Unit Linked Insurance Plans (ULIPs) and equity shares are two popular investment options offering the potential of wealth creation, life cover and ownership rights, respectively. However, both also come with certain risks that investors should be aware of before investing their money. In this blog, we will compare the risks involved in ULIPs and equity shares and see how they differ.
What are ULIPs and equity shares?
If you think about what is ULIP, then they are hybrid investments that combine insurance and investment in a single plan. A part of the premium paid for a ULIP policy provides life cover to the policyholder, while the rest is invested in various market-linked funds, such as equity, debt, or balanced funds. The policyholder can choose the fund option as per his/her risk appetite and financial goals. The returns from ULIPs depend on the performance of the chosen fund and the market conditions.
Equity shares, also known as common stock or ordinary shares, represent ownership in a company. When an investor buys equity shares, they become a company shareholder and have a stake in its success. In return for their investment, shareholders are entitled to receive a portion of the company’s profits, known as dividends, and voting rights in its decisions. The returns from equity shares depend on the company’s performance and the market demand and supply. This overall, is a significant part of any asset protection method.
What are the risks involved in ULIPs and equity shares?
Both ULIPs and equity shares are vulnerable to market risks, so their value can fluctuate depending on the economic and political factors affecting the market. However, the degree and nature of risk vary for both products.
ULIPs have different types of funds with different risk and return levels. Equity funds are the most risky, as they invest in stocks of companies that are prone to market volatility. Debt funds are less risky, as they invest in fixed-income securities that offer stable returns.
Balanced funds mean a mixture of both, equity and debt funds; they offer a balance of risk and return. ULIPs lets the policyholder switch between funds per the changing market conditions, without any tax implications. This helps reduce the risk and optimise the returns.
Equity shares have a high risk-reward ratio, as they can offer high returns when the company and the market perform well but can also incur huge losses when the opposite happens. Equity shares are also subject to liquidity risk, meaning they may not be easily sold or bought at a fair price in the market. Equity shares also have no guarantee of returns or capital protection, unlike ULIPs that offer a minimum sum assured as life cover.
How to manage the risks involved in ULIPs and equity shares?
The risks involved in ULIPs and equity shares can be managed by following some prudent investment strategies, such as:
Diversify Your ULIP Portfolio:
- Spread your investments across various funds rather than concentrating on a single fund.
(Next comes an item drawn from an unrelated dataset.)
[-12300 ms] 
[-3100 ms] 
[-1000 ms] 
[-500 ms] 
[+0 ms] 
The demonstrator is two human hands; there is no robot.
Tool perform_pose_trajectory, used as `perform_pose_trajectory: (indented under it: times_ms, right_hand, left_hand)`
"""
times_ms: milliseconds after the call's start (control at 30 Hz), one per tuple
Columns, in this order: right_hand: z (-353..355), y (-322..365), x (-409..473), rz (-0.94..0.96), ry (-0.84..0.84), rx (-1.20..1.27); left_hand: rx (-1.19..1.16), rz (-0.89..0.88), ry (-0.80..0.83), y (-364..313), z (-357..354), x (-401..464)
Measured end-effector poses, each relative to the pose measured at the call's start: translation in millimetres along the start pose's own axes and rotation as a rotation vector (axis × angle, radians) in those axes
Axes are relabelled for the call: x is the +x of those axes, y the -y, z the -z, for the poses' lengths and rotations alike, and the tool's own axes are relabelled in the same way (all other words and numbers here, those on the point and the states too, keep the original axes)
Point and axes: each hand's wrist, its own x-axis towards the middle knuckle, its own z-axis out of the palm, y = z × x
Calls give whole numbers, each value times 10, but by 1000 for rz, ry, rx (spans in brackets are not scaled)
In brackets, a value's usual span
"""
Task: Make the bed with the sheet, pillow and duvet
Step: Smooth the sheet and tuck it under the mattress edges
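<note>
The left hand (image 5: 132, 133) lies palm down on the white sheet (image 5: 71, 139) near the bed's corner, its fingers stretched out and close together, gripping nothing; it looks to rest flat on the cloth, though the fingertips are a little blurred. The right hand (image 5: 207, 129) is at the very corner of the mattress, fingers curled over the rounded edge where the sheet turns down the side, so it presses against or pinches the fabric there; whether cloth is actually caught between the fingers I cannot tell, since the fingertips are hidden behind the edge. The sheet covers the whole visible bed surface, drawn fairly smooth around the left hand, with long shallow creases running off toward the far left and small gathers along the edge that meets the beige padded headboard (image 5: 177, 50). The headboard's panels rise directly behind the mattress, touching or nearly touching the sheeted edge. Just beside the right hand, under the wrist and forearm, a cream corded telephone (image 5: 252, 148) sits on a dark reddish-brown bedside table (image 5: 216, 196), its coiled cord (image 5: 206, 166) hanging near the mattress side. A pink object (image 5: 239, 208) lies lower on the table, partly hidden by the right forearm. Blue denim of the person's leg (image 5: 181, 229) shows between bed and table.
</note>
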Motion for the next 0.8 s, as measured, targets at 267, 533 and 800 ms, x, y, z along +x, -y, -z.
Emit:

- Diversification helps mitigate the impact of underperformance in any specific sector.
Regularly Review and Rebalance:
- Keep a close eye on market conditions and periodically reassess your ULIP portfolio.
- Rebalance your investments as needed to align with your risk tolerance and market trends.
Understand and Monitor Charges:
- Be aware of charges associated with ULIPs, including fund management charges, policy administration charges and premium allocation charges.
- Understanding these fees is crucial to prevent them from eroding your overall returns.
Thorough Research for Equity Shares:
- Conduct comprehensive research on the financial health, growth prospects and competitive position of companies before investing in their shares.
- Stay educated about market trends, economic indicators and relevant news impacting your chosen stocks.
Diversify Your Equity Portfolio:
- Avoid concentration risk by diversifying your equity investments across different sectors.
- Spreading your investments helps minimise the impact of poor performance in any specific industry.
Set Clear Financial Goals:
- Align your ULIP and equity share investments with specific financial objectives, such as wealth accumulation, retirement planning or education funding.
- Clearly defined goals guide your investment strategy and risk tolerance.
Regularly Monitor and Reassess Risk Tolerance:
- Periodically evaluate your risk tolerance as your financial situation evolves.
- Adjust your ULIP and equity share investments to maintain a stability between risk and potential returns stability.
Disciplined Investment Approach:
- Avoid making impulsive decisions based on short-term market fluctuations.
- Maintain a long-term perspective to ride out market volatility and benefit from potential growth in both, ULIPs and equity shares.
Conclusion
ULIPs and equity shares are attractive investment options that can help create wealth and achieve financial goals. However, they also involve certain risks that need to be understood and managed by the investors. By following the strategies mentioned above, investors can minimise the risks and maximise the returns from ULIPs and equity shares.